Copy without pictures. Please restate each line of the listing exactly.

Start of DATA SEGMENT

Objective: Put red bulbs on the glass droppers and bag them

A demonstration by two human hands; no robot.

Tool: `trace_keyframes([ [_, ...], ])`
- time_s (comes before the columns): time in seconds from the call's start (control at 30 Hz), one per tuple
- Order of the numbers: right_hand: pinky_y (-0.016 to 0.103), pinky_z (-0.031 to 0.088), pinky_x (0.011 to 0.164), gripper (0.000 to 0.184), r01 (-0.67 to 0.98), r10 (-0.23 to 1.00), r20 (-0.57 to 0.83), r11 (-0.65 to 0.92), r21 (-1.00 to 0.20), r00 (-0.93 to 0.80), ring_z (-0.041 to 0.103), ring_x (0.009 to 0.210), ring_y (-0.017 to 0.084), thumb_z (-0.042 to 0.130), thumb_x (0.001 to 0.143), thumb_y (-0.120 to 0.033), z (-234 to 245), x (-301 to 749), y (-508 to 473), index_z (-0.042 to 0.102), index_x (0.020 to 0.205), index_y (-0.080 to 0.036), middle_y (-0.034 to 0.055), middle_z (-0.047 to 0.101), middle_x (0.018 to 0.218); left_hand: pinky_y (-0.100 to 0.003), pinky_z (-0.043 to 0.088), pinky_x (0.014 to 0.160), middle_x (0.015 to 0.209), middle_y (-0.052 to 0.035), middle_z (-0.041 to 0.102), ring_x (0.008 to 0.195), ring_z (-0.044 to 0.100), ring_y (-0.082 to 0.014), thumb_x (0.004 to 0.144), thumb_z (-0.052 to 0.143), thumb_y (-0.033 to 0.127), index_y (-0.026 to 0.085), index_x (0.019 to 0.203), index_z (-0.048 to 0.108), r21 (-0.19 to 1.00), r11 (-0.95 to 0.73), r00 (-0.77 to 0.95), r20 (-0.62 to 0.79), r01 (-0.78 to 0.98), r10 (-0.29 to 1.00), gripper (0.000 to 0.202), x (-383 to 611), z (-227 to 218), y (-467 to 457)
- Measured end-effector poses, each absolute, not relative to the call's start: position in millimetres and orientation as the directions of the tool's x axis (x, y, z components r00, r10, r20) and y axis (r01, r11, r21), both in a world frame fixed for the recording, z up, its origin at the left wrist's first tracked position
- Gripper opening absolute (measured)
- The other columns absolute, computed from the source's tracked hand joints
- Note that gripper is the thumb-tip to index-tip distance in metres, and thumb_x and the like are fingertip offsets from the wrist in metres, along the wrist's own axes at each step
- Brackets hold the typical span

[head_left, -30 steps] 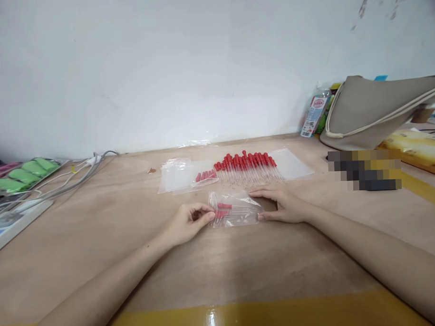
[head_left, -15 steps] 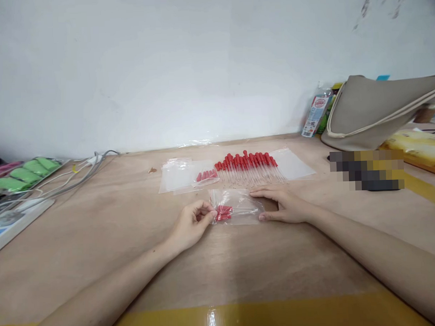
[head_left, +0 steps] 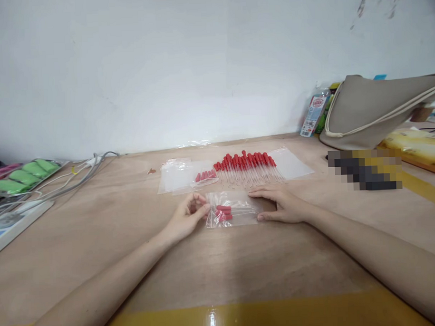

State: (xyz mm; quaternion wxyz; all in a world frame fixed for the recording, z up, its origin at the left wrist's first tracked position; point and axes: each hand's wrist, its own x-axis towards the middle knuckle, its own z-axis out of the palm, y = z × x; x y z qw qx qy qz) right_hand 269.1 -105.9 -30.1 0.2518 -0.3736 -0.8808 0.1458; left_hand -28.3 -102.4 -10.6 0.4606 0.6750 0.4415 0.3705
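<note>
A clear zip bag (head_left: 242,200) lies flat on the table in front of me. Inside it are several droppers with red bulbs (head_left: 224,213), their bulbs toward the left end and thin clear tubes pointing right. My left hand (head_left: 189,215) has its thumb and curled fingers closed on the bag's left edge. At the right end, my right hand (head_left: 285,204) rests with thumb and fingers spread, their tips at the bag's corners. Just beyond the bag, many loose red-bulbed droppers (head_left: 244,161) lie side by side in a row.
Flat clear bags (head_left: 175,176) lie behind my left hand, with a bag of red bulbs (head_left: 205,176) on them. Another flat bag (head_left: 292,162) is at the right. Left stands a power strip (head_left: 23,222) with cables; right are a bottle (head_left: 313,113) and a grey bag (head_left: 372,110).
My left hand has shifted slightly left, off the red bulbs toward the bag's edge. The bag's left end now lies flatter and more spread out. My right hand has barely moved.
</note>
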Motion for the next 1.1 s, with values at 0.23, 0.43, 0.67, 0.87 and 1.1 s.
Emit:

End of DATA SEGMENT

◆ **ANSWER SPACE**:
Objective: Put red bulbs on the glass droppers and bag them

A demonstration by two human hands; no robot.

Tool: `trace_keyframes([ [_, ...], ])`
- time_s (comes before the columns): time in seconds from the call's start (control at 30 Hz), one per tuple
- Order of the numbers: right_hand: pinky_y (-0.016 to 0.103), pinky_z (-0.031 to 0.088), pinky_x (0.011 to 0.164), gripper (0.000 to 0.184), r01 (-0.67 to 0.98), r10 (-0.23 to 1.00), r20 (-0.57 to 0.83), r11 (-0.65 to 0.92), r21 (-1.00 to 0.20), r00 (-0.93 to 0.80), ring_z (-0.041 to 0.103), ring_x (0.009 to 0.210), ring_y (-0.017 to 0.084), thumb_z (-0.042 to 0.130), thumb_x (0.001 to 0.143), thumb_y (-0.120 to 0.033), z (-234 to 245), x (-301 to 749), y (-508 to 473), index_z (-0.042 to 0.102), index_x (0.020 to 0.205), index_y (-0.080 to 0.036), middle_y (-0.034 to 0.055), middle_z (-0.047 to 0.101), middle_x (0.018 to 0.218); left_hand: pinky_y (-0.100 to 0.003), pinky_z (-0.043 to 0.088), pinky_x (0.014 to 0.160), middle_x (0.015 to 0.209), middle_y (-0.052 to 0.035), middle_z (-0.041 to 0.102), ring_x (0.008 to 0.195), ring_z (-0.044 to 0.100), ring_y (-0.082 to 0.014), thumb_x (0.004 to 0.144), thumb_z (-0.052 to 0.143), thumb_y (-0.033 to 0.127), index_y (-0.026 to 0.085), index_x (0.019 to 0.203), index_z (-0.048 to 0.108), r21 (-0.19 to 1.00), r11 (-0.95 to 0.73), r00 (-0.77 to 0.95), r20 (-0.62 to 0.79), r01 (-0.78 to 0.98), r10 (-0.29 to 1.00), gripper (0.000 to 0.202), x (-383 to 611), z (-227 to 218), y (-467 to 457)
- Measured end-effector poses, each absolute, not relative to the call's start: position in millimetres and orientation as the directions of the tool's x axis (x, y, z components r00, r10, r20) and y axis (r01, r11, r21), both in a world frame fixed for the recording, z up, its origin at the left wrist's first tracked position
- Gripper opening absolute (measured)
- The other columns absolute, computed from the source's tracked hand joints
- Note that gripper is the thumb-tip to index-tip distance in metres, and thumb_x and the like are fingertip offsets from the wrist in metres, along the wrist's own axes at each step
- Brackets hold the typical span

[head_left, -30 steps] 
[head_left, -15 steps] 
[head_left, +0 steps] 

State: (xyz mm; quaternion wxyz; all in a world frame fixed for the recording, z up, its origin at the left wrist's first tracked position; point and axes: each hand's wrist, its own x-axis towards the middle knuckle, its own z-axis out of the palm, y = z × x; x y z qw qx qy qz) right_hand 269.1 -105.9 -30.1 0.2518 -0.3736 -0.8808 0.1458; left_hand -28.3 -102.4 -10.6 0.4606 0.6750 0.4415 0.3705
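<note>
A clear zip bag (head_left: 242,200) lies flat on the table in front of me. Inside it are several droppers with red bulbs (head_left: 224,213), their bulbs toward the left end and thin clear tubes pointing right. My left hand (head_left: 189,215) has its thumb and curled fingers closed on the bag's left edge. At the right end, my right hand (head_left: 285,204) rests with thumb and fingers spread, their tips at the bag's corners. Just beyond the bag, many loose red-bulbed droppers (head_left: 244,161) lie side by side in a row.
Flat clear bags (head_left: 175,176) lie behind my left hand, with a bag of red bulbs (head_left: 205,176) on them. Another flat bag (head_left: 292,162) is at the right. Left stands a power strip (head_left: 23,222) with cables; right are a bottle (head_left: 313,113) and a grey bag (head_left: 372,110).
My left hand has shifted slightly left, off the red bulbs toward the bag's edge. The bag's left end now lies flatter and more spread out. My right hand has barely moved.
</note>
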Motion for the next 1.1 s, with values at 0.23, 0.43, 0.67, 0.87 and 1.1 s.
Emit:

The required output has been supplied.